Crimea’s nurse to the rescue
As Sisters of Mercy mark 150 years of service in Wellington on 14 June 2011, we remember the founding sisters, including one who nursed alongside Florence Nightingale in the Crimean War before coming to New Zealand.
Those first sisters could be forgiven for feeling less than welcome. It took a wintry week on a steamer from Auckland for them to make the trip to Wellington, in response to urgent appeals for help from Bishop Philippe Viard.
But when their ship arrived early on 14 June 1861, there was no one to meet them. Without their knowing, the bishop had withdrawn his request till finances improved; in fact their fares had already been met in Auckland by Bishop Pompallier, who was happy to wait for the £38 to be repaid.
Leading the trio was 51-year-old Mother Bernard Dickson, an English woman who entered the Bermondsey foundation in London in 1847 and had nursed in the Crimea for several months before being invalided home. She was invited in 1857 to join a group of five Sisters of Mercy from Carlow travelling to Auckland.

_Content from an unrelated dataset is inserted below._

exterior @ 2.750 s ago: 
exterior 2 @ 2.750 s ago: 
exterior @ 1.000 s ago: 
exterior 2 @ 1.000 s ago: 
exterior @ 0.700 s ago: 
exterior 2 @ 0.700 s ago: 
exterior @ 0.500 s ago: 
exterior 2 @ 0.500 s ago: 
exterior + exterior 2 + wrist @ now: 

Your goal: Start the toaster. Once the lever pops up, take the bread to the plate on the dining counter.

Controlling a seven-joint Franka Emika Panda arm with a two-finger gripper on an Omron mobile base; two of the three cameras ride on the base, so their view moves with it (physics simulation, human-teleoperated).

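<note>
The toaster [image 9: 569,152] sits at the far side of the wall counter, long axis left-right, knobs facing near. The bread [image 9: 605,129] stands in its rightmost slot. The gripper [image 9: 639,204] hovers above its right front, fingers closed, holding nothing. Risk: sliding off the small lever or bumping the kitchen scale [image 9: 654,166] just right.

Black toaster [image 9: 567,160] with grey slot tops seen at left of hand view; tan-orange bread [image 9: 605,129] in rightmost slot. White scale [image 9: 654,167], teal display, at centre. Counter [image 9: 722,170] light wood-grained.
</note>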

In the same group was a young novice, Augustine Maxwell, who made her profession in Auckland in 1861, just three months before being chosen to go to Wellington with Mother Bernard and a young French postulant, Marie Deloncle.
Their arrival was timely. When he first reached Wellington more than 10 years earlier, Bishop Viard had brought with him four young women who took annual vows and became known as Sisters of Mary. A small convent, opened on Golder’s Hill in 1850, served as a school by day and a sisters’ residence at night.
Within two years, a larger St Mary’s Girls School for boarding and day pupils and the Providence of St Joseph, offering accommodation for around 20 Maori girls, were both opened with support from Governor George Grey and his wife. But over the next few years, Viard’s mission faced a series of major set-backs, including loss of official revenue, a measles epidemic that claimed two young lives at the Providence and a severe earthquake.
By the turn of the decade, only one of Viard’s Sisters remained. In charge of both the Providence and St Mary’s School, she contracted TB and had died 18 months before the three Sisters of Mercy arrived.
Bishop Viard wasted no time in appointing Mother Bernard as superior of the convent and schools and Sr Augustine as her assistant, insisting that their ministry be self-supporting. Before the year’s end, three young women who had helped in the schools were received as novices.
In 1863 the community welcomed Sr Camillus Heffron from Auckland. She had sailed with Bernard and Augustine from Carlow. By now, the Mercy community in Wellington totalled six professed sisters and a novice.
The next 10 years saw steady growth. A two-storey accommodation block was added to the convent, and a successful bazaar – Wellington’s first – raised funds for a new dining room and dormitory at the boarding school. Care for a growing number of European orphans, whose parents had died or were ill, and who unlike Maori orphans received no government allowance, posed a new challenge for Bernard and her community.
After Bishop Viard died in 1872 and both she and Augustine fell ill, Mother Bernard persuaded the Vicar General to seek help from Bishop Goold in Melbourne, where two Mercy convents had been founded by Ursula Frayne, one of Catherine McAuley’s first 11 companions.
Much against her wishes, two sisters accepted the invitation – English-born Cecilia Benbow and Australian Xavier Butler. Welcomed in July 1873 by Wellington’s administrator, Bishop Moran, they brought with them new energy and talent.
In July 1874, Mother Bernard surprised the community by heading with her long-time friend Sr Camillus for the West Coast mining town of Ahaura (near Reefton), to open a convent and run a recently established school. But her plans did not succeed, and after failing to gain readmission at Bermondsey, she returned to spend the last 16 years of her life at St Mary’s Convent in Auckland.
Mother Bernard contracted typhoid twice in the Crimea and bore the marks of frostbite for the rest of her life. She is remembered as a courageous nurse and a talented teacher.